La figlia di Ophis
Prosa di Giuseppe Bella. In copertina: “Crazy easy chair – A woman like Ofelia” di Calusca, anno 2000
Questa non è una sedia. È un inganno; un oggetto confortevole ma folle. Può essere mai sensata una sedia così fatta? È uno scheletro – un traliccio. Non vi è traccia di imbottitura: non vi è schienale, non vi è seduta. E tuttavia sembra emergere dal nulla, e fluttuarvi; con stilizzata potenza, sorge simile a un altare. Nel suo centro magico io mi manifesto. Non vi è nulla oltre al mio corpo; se ancora posseggo un’anima, essa è tutta incarnata in questa massa catramosa, oscura, senza grazia, percorsa da rossi bagliori – come da una lava sanguigna. Come braci nel nereggiante carbone.
Sono nuda: non mi compiaccio di questo, ma offro la mia nudità con insolente malagrazia. I miei seni ricadono flaccidi su un addome rigonfio, adiposo, infiammato. Il mio pube è un triangolo di nerume. Le mie cosce, due tozzi monconi. Il mio volto è mascolino, una ciocca di capelli ricopre il mio occhio, indurendone lo sguardo. Io attendo.

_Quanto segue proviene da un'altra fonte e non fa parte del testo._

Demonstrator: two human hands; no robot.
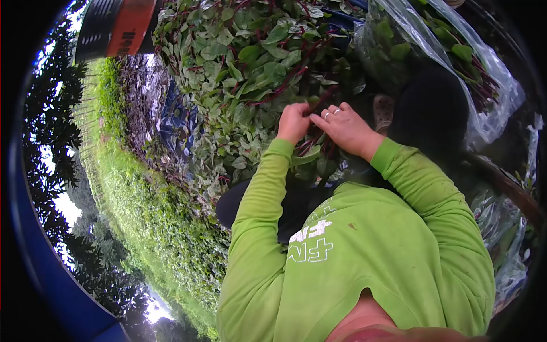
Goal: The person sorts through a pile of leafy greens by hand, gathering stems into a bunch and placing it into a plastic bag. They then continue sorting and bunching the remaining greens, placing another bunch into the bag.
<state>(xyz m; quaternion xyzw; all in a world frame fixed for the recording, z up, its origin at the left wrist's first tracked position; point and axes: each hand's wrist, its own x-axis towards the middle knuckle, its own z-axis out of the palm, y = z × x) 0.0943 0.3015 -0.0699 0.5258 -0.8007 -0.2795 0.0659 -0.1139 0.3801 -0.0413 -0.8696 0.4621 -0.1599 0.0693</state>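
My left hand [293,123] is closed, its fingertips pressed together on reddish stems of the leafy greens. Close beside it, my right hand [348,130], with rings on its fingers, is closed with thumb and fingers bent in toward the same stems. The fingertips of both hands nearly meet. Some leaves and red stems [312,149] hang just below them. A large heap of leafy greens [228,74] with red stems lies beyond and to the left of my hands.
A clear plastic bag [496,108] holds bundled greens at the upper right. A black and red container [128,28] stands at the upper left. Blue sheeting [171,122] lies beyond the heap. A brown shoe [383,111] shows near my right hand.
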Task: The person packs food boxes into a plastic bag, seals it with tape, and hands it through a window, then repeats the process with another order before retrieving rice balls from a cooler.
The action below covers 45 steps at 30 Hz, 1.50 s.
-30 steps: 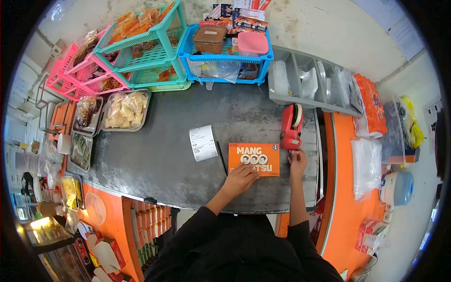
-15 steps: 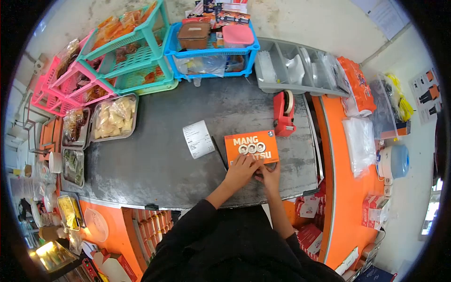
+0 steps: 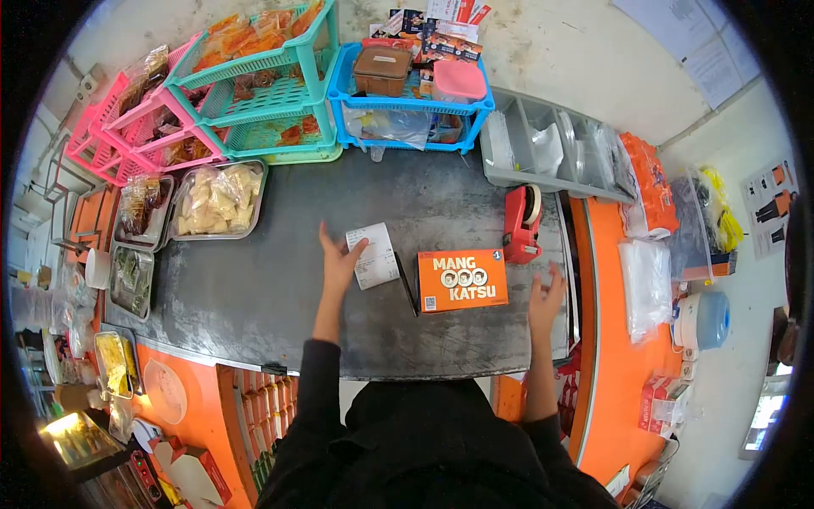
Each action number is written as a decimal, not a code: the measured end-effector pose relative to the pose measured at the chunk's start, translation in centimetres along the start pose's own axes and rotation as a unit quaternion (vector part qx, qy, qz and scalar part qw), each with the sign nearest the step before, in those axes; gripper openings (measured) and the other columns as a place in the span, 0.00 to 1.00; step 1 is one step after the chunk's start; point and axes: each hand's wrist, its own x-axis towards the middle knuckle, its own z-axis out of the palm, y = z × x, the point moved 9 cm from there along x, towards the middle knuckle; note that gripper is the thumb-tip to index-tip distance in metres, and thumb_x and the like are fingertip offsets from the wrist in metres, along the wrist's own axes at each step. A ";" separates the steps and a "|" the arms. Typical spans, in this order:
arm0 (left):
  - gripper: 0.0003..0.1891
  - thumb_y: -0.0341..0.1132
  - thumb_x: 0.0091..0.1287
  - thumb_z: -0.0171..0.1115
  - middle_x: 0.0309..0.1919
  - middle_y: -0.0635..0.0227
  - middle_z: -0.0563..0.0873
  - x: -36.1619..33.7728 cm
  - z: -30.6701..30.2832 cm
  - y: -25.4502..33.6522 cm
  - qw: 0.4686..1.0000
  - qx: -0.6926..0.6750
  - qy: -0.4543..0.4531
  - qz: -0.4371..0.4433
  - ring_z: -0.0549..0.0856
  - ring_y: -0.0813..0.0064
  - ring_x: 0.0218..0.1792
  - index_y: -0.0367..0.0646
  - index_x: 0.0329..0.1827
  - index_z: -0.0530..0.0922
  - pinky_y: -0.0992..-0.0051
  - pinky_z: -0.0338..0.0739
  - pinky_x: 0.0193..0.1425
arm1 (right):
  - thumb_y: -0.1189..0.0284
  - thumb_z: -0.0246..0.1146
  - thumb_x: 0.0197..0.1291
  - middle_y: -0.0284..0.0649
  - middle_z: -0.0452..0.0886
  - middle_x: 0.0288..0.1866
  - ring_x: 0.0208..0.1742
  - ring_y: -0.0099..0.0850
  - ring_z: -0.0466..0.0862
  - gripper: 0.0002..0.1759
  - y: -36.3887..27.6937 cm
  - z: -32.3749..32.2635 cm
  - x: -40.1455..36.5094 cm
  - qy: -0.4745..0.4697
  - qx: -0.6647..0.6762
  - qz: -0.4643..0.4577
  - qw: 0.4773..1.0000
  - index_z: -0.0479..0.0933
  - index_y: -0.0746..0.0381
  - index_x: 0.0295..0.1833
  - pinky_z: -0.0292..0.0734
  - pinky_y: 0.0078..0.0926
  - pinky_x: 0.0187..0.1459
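Observation:
An orange box (image 3: 462, 280) printed "MANG KATSU" lies closed on the dark table (image 3: 254, 288), with neither hand on it. To its left is a white printed receipt (image 3: 373, 256), and a thin black strip (image 3: 404, 284) lies between the two. My left hand (image 3: 340, 257) is at the receipt's left edge, fingers spread, thumb over or near the paper; whether it touches is unclear. My right hand (image 3: 547, 297) is raised to the right of the box, fingers apart and holding nothing. Just behind the box stands a red tape dispenser (image 3: 521, 225).
Teal baskets (image 3: 271, 110), pink baskets (image 3: 161, 127) and a blue rack (image 3: 415, 106) line the back. A grey divided tray (image 3: 551, 144) stands back right. Food trays (image 3: 219, 201) sit at the left. Clear plastic bags (image 3: 646, 288) lie on the orange counter at right.
Both hands have come off the box and moved apart, the left one to the receipt, the right one to the box's right side. The camera view has shifted slightly.

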 end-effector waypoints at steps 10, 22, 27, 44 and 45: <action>0.26 0.22 0.55 0.59 0.57 0.54 0.70 -12.5 10.0 6.1 0.974 0.165 -0.136 0.078 0.74 0.64 0.54 0.44 0.60 0.68 0.74 0.70 0.54 | 0.61 0.56 0.60 0.25 0.73 0.34 0.32 0.18 0.74 0.09 6.2 7.1 2.5 -0.124 0.287 0.325 0.892 0.73 0.49 0.45 0.71 0.16 0.27; 0.30 0.41 0.54 0.64 0.60 0.61 0.68 -12.7 11.1 0.9 0.907 0.390 -0.020 0.157 0.68 0.60 0.58 0.46 0.61 0.67 0.61 0.59 0.59 | 0.75 0.62 0.54 0.40 0.71 0.49 0.43 0.27 0.75 0.06 9.5 7.4 0.7 -0.146 0.149 0.103 0.973 0.74 0.65 0.37 0.71 0.21 0.33; 0.38 0.44 0.46 0.70 0.62 0.58 0.66 -12.2 11.5 1.6 0.910 0.362 -0.067 0.189 0.69 0.58 0.59 0.45 0.63 0.65 0.61 0.62 0.58 | 0.76 0.61 0.54 0.43 0.72 0.43 0.37 0.28 0.74 0.07 0.8 3.3 -0.3 -0.098 0.103 0.002 0.990 0.71 0.66 0.35 0.69 0.22 0.32; 0.39 0.39 0.44 0.70 0.62 0.51 0.65 -11.6 11.2 1.3 0.943 0.263 -0.103 0.176 0.71 0.55 0.58 0.42 0.62 0.65 0.66 0.69 0.57 | 0.66 0.63 0.51 0.37 0.71 0.35 0.36 0.30 0.74 0.13 -14.7 22.2 0.1 -0.720 0.030 -0.347 0.601 0.70 0.64 0.28 0.67 0.28 0.37; 0.39 0.39 0.44 0.70 0.61 0.51 0.65 -11.6 11.2 1.3 0.942 0.266 -0.103 0.178 0.71 0.54 0.58 0.42 0.62 0.65 0.66 0.69 0.57 | 0.63 0.64 0.50 0.37 0.72 0.35 0.36 0.29 0.74 0.15 -14.1 22.8 -0.5 -0.740 -0.010 -0.352 0.574 0.70 0.63 0.27 0.67 0.27 0.36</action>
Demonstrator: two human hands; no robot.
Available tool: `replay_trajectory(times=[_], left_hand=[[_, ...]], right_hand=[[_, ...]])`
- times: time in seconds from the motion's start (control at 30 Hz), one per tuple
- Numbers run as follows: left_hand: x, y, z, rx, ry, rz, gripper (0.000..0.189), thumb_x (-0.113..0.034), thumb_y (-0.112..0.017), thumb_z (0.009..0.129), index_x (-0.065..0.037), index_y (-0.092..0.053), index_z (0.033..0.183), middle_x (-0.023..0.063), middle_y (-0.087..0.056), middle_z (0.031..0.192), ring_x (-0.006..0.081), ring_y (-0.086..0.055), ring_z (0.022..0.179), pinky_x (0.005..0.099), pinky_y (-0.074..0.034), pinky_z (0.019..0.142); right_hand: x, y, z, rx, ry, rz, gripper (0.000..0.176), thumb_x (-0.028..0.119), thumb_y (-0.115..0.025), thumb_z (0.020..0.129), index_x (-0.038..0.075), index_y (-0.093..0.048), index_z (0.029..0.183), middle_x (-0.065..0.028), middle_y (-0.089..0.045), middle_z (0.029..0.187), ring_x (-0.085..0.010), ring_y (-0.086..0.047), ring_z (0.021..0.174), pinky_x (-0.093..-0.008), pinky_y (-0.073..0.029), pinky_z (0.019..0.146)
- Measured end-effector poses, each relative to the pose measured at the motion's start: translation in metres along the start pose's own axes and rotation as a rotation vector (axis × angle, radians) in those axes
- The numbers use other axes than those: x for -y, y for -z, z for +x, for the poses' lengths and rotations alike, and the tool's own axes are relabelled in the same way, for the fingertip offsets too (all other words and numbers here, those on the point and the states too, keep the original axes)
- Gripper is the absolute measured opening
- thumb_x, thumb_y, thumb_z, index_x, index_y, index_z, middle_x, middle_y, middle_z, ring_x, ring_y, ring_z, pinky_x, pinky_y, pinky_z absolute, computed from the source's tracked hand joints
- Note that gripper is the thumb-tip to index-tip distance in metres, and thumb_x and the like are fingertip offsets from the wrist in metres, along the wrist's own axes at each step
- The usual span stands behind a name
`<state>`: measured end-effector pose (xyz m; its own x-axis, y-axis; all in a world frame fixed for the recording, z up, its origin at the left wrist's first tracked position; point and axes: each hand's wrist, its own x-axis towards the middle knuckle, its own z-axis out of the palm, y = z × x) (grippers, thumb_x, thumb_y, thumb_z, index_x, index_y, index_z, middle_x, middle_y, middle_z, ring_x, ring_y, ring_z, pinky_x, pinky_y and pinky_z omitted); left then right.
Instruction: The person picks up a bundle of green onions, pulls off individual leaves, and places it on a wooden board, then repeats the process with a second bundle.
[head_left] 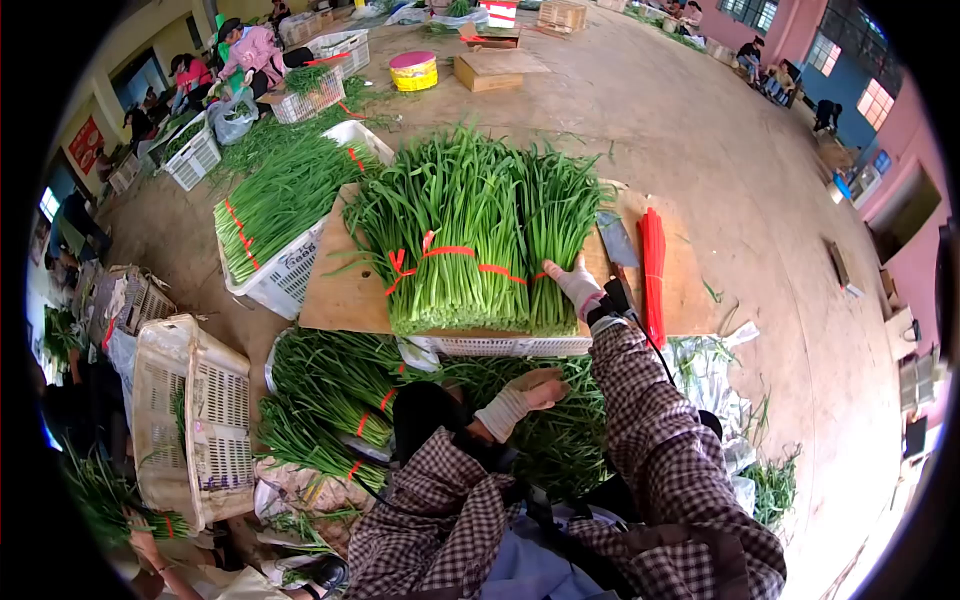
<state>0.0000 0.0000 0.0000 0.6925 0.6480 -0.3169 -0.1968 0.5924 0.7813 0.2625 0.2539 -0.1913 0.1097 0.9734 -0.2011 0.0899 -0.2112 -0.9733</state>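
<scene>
Several bundles of garlic chives (pixel 455 270) stand side by side on a wooden board (pixel 345 290), with red ties around them and cut ends toward me. My right hand (pixel 577 286), in a pale wrist covering, grips the rightmost bundle (pixel 553 235) at its side, low down near the tie. Some of its fingers are hidden against the stalks. A cleaver (pixel 618 240) lies just right of that bundle, beside a bunch of red tie strips (pixel 652 275). My left hand (pixel 535 389) hangs above loose chives (pixel 560 440) by my lap, holding nothing visible, its fingers loosely extended.
A white crate (pixel 285 275) full of tied chives stands left of the board. More bundles (pixel 340 400) lie below it, near a tipped crate (pixel 220 430). Another person's hand (pixel 145 540) is at lower left. A yellow bucket (pixel 413 72) and wooden box (pixel 495 72) stand farther back.
</scene>
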Motion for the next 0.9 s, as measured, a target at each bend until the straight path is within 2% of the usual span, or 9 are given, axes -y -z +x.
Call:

L’inquietudine e la pazzia che mi indussero a scivolare in acque rapinose si sono, oggi, risolte in pazienza per intero, in una smisurata capacità di aspettare. Nemmeno un solo istante i miei occhi si distoglieranno dai vostri sguardi, su di essi non si abbasseranno mai le palpebre, sul mio viso mai scenderà la stanchezza, nessun cenno di sbadiglio incresperà mai le mie labbra, né distenderà la mia bocca, nessun vuoto improvviso annebbierà la mia vista. Mostrerò in eterno questa identica espressione, cupa e risentita.
Il ruscello dove si è estinto il mio antico dolore è oggi una palude. Sono Ofelia, figlia di Ophis, che comanda i serpenti. In una delle mie incarnazioni sono stata una fanciulla. Fragile, inerme preda delle passioni. Amore filiale per Polonio, fraterno per Laerte, umbratile per Amleto. Io che per natura avrei dovuto imprimere sulle loro carni i miei morsi, inoculare il mio veleno, sono stata travolta dagli eventi.
La tragedia mi ha serrato nelle sue spire e l’acqua limpida ha occluso i miei polmoni. Nei cicli incessanti dei miei ritorni era previsto che dal mio nome scaturisse quanto di soccorrevole e delicato dorme in ogni donna: Opheleia è colei che aiuta. Ma con la mia morte ho estinto questi obblighi generosi. Oggi riemergo da un inferno lutulento – non c’è pietà nel mio cuore. Oggi posso solo udire i sibili e le sobillazioni di Ophis, il crudele – mio padre.
La mia mano si contrae, adunca. Nel mio ventre cova la fiamma. Il mio sguardo invita e insieme allarma. Un’ustione mortale subirà colui che oserà varcare la mia soglia.